Thank you all for coming to this important World Education Forum.
I am especially grateful to the Korean Government and President Park for hosting this forum on education.
We are very proud that this Forum is being co-convened by seven United Nations agencies. I want to thank my United Nations colleagues for their leadership.
This shows how education cuts across our global agenda.
The Republic of Korea is the only nation in the world that moved from the list of least developed countries to the OECD, Organisation for Economic Cooperation and Development.
There is one word that explains how: education.
When I was a child in wartime Korea, we were constantly told to study hard.
That was the only way to invest in our future – and it worked.
Everything I am, I owe to education – including textbooks donated by the United Nations agencies UNESCO and UNICEF.
Every child deserves that global solidarity.
Studies show that one dollar invested in education can generate up to fifteen dollars in economic gain.
If all students in low-income countries learned basic reading skills, more than 170 million people could be lifted out of poverty.
Education is not a privilege; it is a birthright.
The Millennium Development Goals rightly focused on education. Primary school enrolment is more than 90 percent.
My Global Education First Initiative aims to improve the quality of learning and foster global citizenship.
This Forum will set a new course for education as the United Nations prepares to adopt a bold agenda for sustainable development at our Summit this September in New York.
Nearly seven and a half million people who took our MyWorld Survey online said education is their priority concern.
We need to listen to this call.
Education is a powerful weapon to fight security threats, including the rise of violent extremism.
The terrorists know this.
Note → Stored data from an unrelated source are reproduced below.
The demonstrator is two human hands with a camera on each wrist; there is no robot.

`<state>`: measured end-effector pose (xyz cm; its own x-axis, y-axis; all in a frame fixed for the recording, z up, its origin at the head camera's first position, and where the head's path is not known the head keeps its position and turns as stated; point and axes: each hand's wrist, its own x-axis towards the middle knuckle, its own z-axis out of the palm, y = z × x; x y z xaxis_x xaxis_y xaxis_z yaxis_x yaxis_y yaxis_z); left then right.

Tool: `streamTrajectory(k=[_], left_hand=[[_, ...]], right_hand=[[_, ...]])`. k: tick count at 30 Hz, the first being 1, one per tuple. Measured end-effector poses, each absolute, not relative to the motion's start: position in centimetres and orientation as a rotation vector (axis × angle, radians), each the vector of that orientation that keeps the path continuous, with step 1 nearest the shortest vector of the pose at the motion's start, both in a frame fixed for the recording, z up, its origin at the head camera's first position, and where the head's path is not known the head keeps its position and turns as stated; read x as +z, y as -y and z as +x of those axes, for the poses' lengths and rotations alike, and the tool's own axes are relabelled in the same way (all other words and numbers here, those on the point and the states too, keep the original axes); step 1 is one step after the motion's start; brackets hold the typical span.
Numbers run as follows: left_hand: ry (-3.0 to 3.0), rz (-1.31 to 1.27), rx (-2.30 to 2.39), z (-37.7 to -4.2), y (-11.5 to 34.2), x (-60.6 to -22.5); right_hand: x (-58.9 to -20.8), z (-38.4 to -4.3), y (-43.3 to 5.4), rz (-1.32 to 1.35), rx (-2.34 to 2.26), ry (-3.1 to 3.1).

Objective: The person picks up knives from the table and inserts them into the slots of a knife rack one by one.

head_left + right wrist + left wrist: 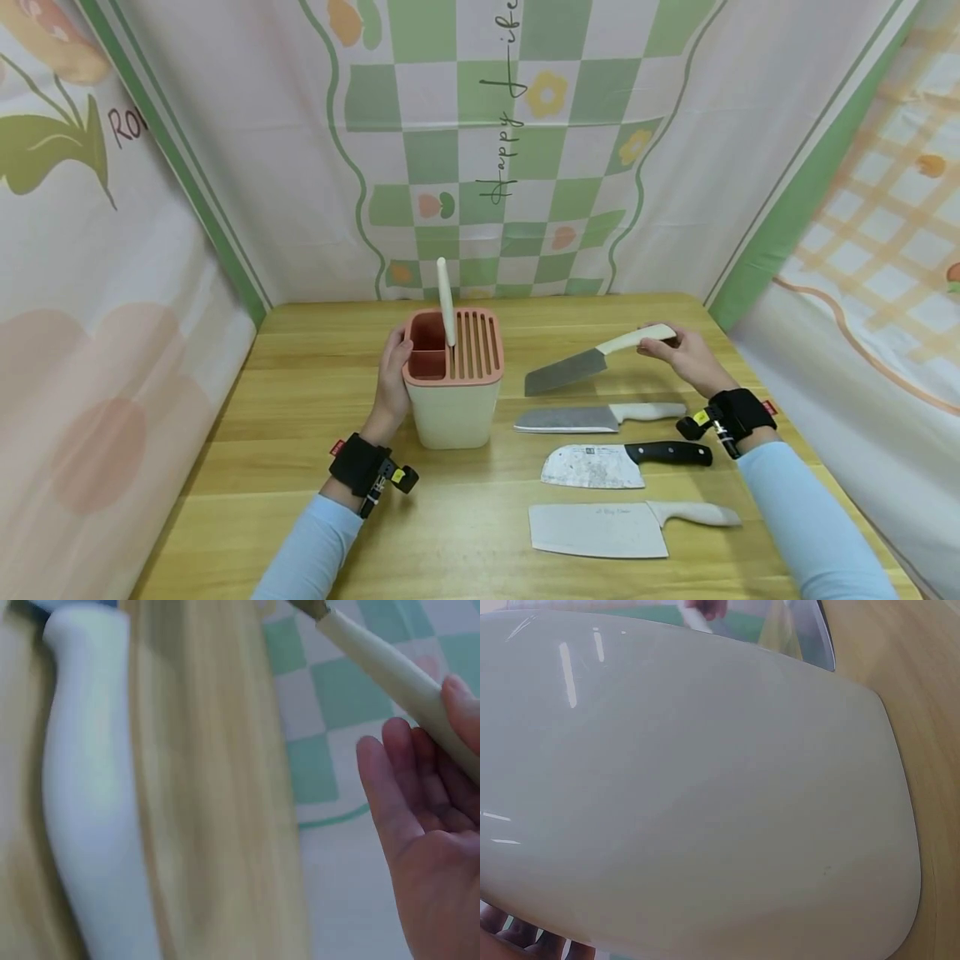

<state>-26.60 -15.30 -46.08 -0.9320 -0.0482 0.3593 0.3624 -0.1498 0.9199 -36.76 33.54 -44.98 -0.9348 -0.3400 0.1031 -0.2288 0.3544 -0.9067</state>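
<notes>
In the head view, my left hand (392,375) holds the left side of a cream knife block (453,417) with a pink slotted top; its fingers (536,939) show beside the block in the left wrist view. A knife with a cream handle (446,302) stands upright in the block. To the right, my right hand (690,358) pinches the cream handle of a wide-bladed kitchen knife (566,372) between thumb and fingers. That handle is raised, with the blade sloping down leftward; whether its tip touches the table cannot be told.
Three knives lie right of the block, handles rightward: a grey-bladed one (570,419), a black-handled one (592,465) and a white cleaver (596,530) nearest the front. They rest on a wooden table (300,400). Patterned cloth (300,167) hangs behind it and on both sides.
</notes>
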Motion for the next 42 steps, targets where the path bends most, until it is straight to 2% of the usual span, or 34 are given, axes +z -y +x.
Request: streamTrajectory(k=[10, 19, 42], left_hand=[[1.846, -0.359, -2.149, -26.5, 15.2, -46.0], [1.86, -0.358, -2.153, -26.5, 15.2, -46.1], [1.861, -0.368, -2.143, -26.3, 15.4, -45.9]], right_hand=[[-42.9, -36.2, -30.5, -0.589, -1.741, -2.586], [-41.2, -35.7, -28.0, -0.751, -1.906, -2.439], [-34.7, -33.0, -21.4, -1.117, -1.97, -2.388]])
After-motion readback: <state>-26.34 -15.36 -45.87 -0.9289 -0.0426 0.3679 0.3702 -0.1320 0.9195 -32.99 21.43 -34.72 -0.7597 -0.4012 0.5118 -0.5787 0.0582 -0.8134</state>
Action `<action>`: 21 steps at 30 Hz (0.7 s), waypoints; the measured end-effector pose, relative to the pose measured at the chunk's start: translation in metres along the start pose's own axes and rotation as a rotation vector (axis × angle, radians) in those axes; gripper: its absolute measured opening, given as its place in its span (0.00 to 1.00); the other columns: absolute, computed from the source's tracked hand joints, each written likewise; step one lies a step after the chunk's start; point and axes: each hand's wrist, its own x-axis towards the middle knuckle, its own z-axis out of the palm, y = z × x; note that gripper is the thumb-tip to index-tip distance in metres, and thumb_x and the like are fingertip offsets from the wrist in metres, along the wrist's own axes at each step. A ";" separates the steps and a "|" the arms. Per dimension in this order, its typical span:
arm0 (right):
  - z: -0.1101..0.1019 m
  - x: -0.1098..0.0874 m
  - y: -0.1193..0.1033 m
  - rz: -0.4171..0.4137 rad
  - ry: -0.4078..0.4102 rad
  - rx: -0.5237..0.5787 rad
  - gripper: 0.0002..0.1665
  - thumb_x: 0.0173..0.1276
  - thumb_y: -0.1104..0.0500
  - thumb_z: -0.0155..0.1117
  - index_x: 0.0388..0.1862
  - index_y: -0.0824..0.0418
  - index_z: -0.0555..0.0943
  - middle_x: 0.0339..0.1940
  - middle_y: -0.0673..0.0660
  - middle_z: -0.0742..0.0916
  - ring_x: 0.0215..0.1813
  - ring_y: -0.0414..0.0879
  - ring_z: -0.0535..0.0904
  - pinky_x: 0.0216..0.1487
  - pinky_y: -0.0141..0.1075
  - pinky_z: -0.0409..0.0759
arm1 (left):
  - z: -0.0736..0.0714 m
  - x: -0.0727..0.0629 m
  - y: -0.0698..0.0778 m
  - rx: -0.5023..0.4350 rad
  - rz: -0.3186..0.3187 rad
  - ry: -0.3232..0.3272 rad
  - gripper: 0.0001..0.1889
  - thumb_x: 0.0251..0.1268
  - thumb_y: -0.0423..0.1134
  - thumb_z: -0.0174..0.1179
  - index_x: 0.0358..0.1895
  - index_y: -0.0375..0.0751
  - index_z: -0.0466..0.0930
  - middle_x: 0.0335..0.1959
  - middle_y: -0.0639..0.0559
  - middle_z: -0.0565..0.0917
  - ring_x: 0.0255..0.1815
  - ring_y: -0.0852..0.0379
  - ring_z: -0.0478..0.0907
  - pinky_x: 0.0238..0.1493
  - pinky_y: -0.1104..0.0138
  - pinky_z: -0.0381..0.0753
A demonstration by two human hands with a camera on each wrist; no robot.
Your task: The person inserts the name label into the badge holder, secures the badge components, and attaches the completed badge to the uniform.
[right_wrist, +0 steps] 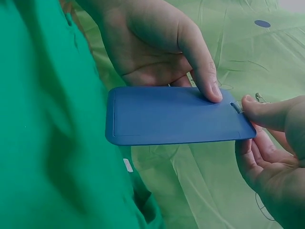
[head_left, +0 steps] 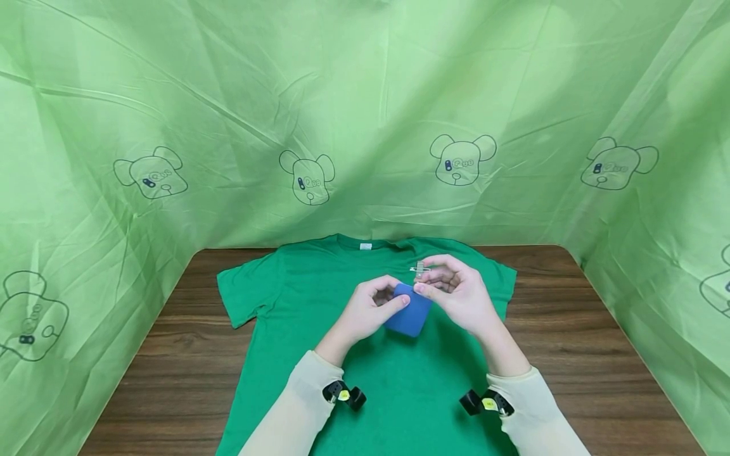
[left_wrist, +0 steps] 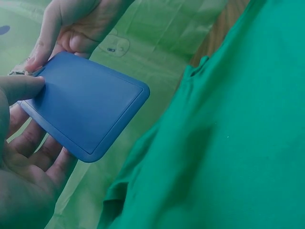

That is why they keep attacking schools, like in Garissa, Kenya and Peshawar, Pakistan. They target girls with books, like Malala Yousafzai and her friends as well as the girls in Chibok, Nigeria. We never forget their struggle.
Students in danger zones have the courage to keep going to school despite the threats.
We have a collective responsibility to reply to their bravery by raising our voices for their rights.
That will make the world safer for everyone.
It is unjust that 57 million school age children are out of school.
We cannot call this world prosperous if it is too poor to educate its children.
I urge action to focus on girls and women, ethnic minorities, persons with disabilities and children living in conflict-affected areas, rural areas and urban slums. I also call for school curricula and activities that promote gender equality.
Education must do more than produce individuals who can read, write and count. It must nurture global citizens who can rise to the challenges of the 21st century.
At any age, people can learn.
Let us give them the chance – so that we can all create a new future.